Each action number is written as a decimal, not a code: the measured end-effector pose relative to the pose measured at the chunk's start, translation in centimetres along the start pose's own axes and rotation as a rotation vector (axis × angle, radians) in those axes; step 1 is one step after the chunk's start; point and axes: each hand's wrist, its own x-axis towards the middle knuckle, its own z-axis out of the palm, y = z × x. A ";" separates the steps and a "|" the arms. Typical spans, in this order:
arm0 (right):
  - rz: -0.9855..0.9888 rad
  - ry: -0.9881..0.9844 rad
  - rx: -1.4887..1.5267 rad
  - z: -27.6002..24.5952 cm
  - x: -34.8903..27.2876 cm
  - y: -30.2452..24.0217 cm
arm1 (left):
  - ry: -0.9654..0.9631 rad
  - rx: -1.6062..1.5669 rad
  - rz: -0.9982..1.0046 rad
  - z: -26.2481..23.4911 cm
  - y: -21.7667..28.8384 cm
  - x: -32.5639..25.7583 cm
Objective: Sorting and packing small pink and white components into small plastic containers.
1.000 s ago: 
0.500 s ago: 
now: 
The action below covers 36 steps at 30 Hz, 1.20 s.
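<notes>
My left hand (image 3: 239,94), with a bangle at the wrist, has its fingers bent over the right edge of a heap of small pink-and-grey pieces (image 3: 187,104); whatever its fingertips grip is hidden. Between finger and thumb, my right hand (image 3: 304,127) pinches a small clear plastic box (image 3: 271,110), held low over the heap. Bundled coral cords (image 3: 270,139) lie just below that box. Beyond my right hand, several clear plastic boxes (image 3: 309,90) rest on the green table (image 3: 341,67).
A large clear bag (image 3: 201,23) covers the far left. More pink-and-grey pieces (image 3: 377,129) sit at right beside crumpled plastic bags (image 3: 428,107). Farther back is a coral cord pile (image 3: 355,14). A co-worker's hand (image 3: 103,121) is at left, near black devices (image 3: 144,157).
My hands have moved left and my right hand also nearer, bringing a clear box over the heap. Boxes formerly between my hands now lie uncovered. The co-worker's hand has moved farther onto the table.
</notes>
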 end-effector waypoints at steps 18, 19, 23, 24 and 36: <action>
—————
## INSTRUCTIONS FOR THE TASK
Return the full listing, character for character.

## YOUR SOLUTION
Each action number is written as a decimal, not a code: the measured end-effector pose relative to the pose measured at the chunk's start, translation in centimetres along the start pose's own axes and rotation as a rotation vector (axis × angle, radians) in those axes; step 1 is one step after the chunk's start; point and axes: each hand's wrist, its own x-axis towards the middle knuckle, its own z-axis out of the palm, y = z × x. A ";" separates the steps and a "|" the arms. Typical spans, in this order:
arm0 (right):
  - rz: -0.9855..0.9888 rad
  - ry: -0.9881..0.9844 rad
  - rx: -1.4887..1.5267 rad
  - z: -27.6002..24.5952 cm
  - x: -34.8903..27.2876 cm
  - y: -30.2452..24.0217 cm
arm1 (left):
  - ry: -0.9654..0.9631 rad
  - rx: -1.6062..1.5669 rad
  - rz: -0.9982..1.0046 rad
  - z: -26.2481..23.4911 cm
  - y: -21.7667..28.8384 cm
  - x: -32.5639..25.7583 cm
Objective: Sorting and packing small pink and white components into small plastic containers.
1.000 s ago: 
0.500 s ago: 
now: 
The action below covers 36 steps at 30 Hz, 1.20 s.
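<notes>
My left hand (image 3: 239,94), with a bangle at the wrist, has its fingers bent over the right edge of a heap of small pink-and-grey pieces (image 3: 187,104); whatever its fingertips grip is hidden. Between finger and thumb, my right hand (image 3: 304,127) pinches a small clear plastic box (image 3: 271,110), held low over the heap. Bundled coral cords (image 3: 270,139) lie just below that box. Beyond my right hand, several clear plastic boxes (image 3: 309,90) rest on the green table (image 3: 341,67).
A large clear bag (image 3: 201,23) covers the far left. More pink-and-grey pieces (image 3: 377,129) sit at right beside crumpled plastic bags (image 3: 428,107). Farther back is a coral cord pile (image 3: 355,14). A co-worker's hand (image 3: 103,121) is at left, near black devices (image 3: 144,157).
My hands have moved left and my right hand also nearer, bringing a clear box over the heap. Boxes formerly between my hands now lie uncovered. The co-worker's hand has moved farther onto the table.
</notes>
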 end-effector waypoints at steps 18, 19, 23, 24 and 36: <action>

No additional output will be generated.